2. To the attentive observer, the whole of Africa is undergoing striking transformations. Everywhere there are immense problems still to be faced. A stormy history has left a legacy of underdevelopment, ethnic rivalries and conflict. Endemic poverty has produced innumerable material and cultural deficiencies. Efforts to bring progress and development have not always coincided with the people’s best interests, and in many cases past policies have left a burden of enormous international debt. But new winds are also blowing. Many people on this continent now realize that African solutions must be found to African problems, that individuals, families and groups must be enabled to contribute to their own advancement, and that therefore society must become more democratic, more respectful of legitimate differences, more stable through the rule of law, reflecting universally recognized human rights. The winds of change are demanding renewed structures of economic and political organization, structures which will genuinely respect human dignity and human rights.
In my Pastoral Visits I have been to a great many African countries. Over the years I have met most of Africa’s leaders. Notwithstanding the challenges facing this Continent, I am convinced that there is a solid basis for great hope in Africa’s future. Here in Khartoum, I wish to express that same hope with regard to the Sudan. This is a country of many different peoples, languages and customs. Apart from African traditional religion, two major religious traditions, Islam and Christianity, have coexisted in this territory for centuries. Today it is essential to recover the sense of mutual respect and cooperation, in the service of the common good, and in the frank and honest search for a just solution to the conflict which continues to reap such a terrible harvest of suffering. With this great hope in mind, I renew my appeal to the international community and the international organizations, not to fail the people of the Sudan, but to make further efforts to relieve immediate needs and to help lay the foundations of future development.
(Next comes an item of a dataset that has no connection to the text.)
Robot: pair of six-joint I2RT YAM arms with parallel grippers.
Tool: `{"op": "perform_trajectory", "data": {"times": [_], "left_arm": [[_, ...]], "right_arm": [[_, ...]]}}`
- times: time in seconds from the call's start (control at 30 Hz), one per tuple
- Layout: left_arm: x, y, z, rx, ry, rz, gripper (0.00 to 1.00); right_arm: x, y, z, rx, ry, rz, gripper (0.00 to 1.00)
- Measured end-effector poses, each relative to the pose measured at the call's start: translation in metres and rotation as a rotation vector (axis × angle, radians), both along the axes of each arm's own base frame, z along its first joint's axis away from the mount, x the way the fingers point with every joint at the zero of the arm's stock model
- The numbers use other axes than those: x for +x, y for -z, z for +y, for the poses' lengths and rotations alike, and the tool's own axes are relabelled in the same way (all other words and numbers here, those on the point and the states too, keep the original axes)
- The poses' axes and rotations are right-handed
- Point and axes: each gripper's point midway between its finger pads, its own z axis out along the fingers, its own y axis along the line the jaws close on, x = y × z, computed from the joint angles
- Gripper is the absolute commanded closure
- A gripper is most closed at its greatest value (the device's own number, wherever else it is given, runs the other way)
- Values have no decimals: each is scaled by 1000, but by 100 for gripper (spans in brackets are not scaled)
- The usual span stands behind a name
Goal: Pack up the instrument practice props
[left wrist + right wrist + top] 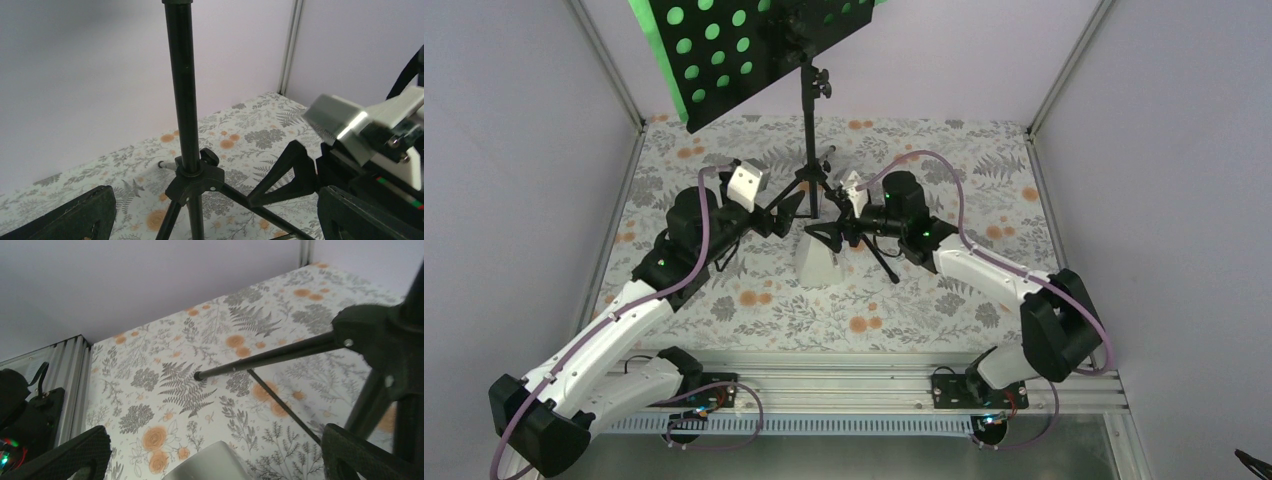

3. We Christians call Jesus Christ "the Prince of Peace": he is "our peace" (Eph. 2: 14). For the followers of Islam the term salam is so important that it constitutes one of the glorious divine names. For the 1992 World Day of Peace I wrote a Message which states that religion, "if it is lived authentically, cannot fail to bring forth fruits of peace and brotherhood, for it is in the nature of religion to foster an ever closer bond with the Godhead and to promote an increasingly fraternal relationship among people" (John Paul II, Message for World Day of Peace 1992, 2, 8 December 1991). The only struggle which religious motives can justify, the only struggle worthy of man, is the moral struggle against man’s own disordered passions, against every kind of selfishness, against attempts to oppress others, against every type of hatred and violence: in short, against everything that is the exact opposite of peace and reconciliation (Cf. ibid. 7). In this great human endeavour, as so many Muslims and Christians all around the world have shown, there is ample basis for cooperation and mutual accord.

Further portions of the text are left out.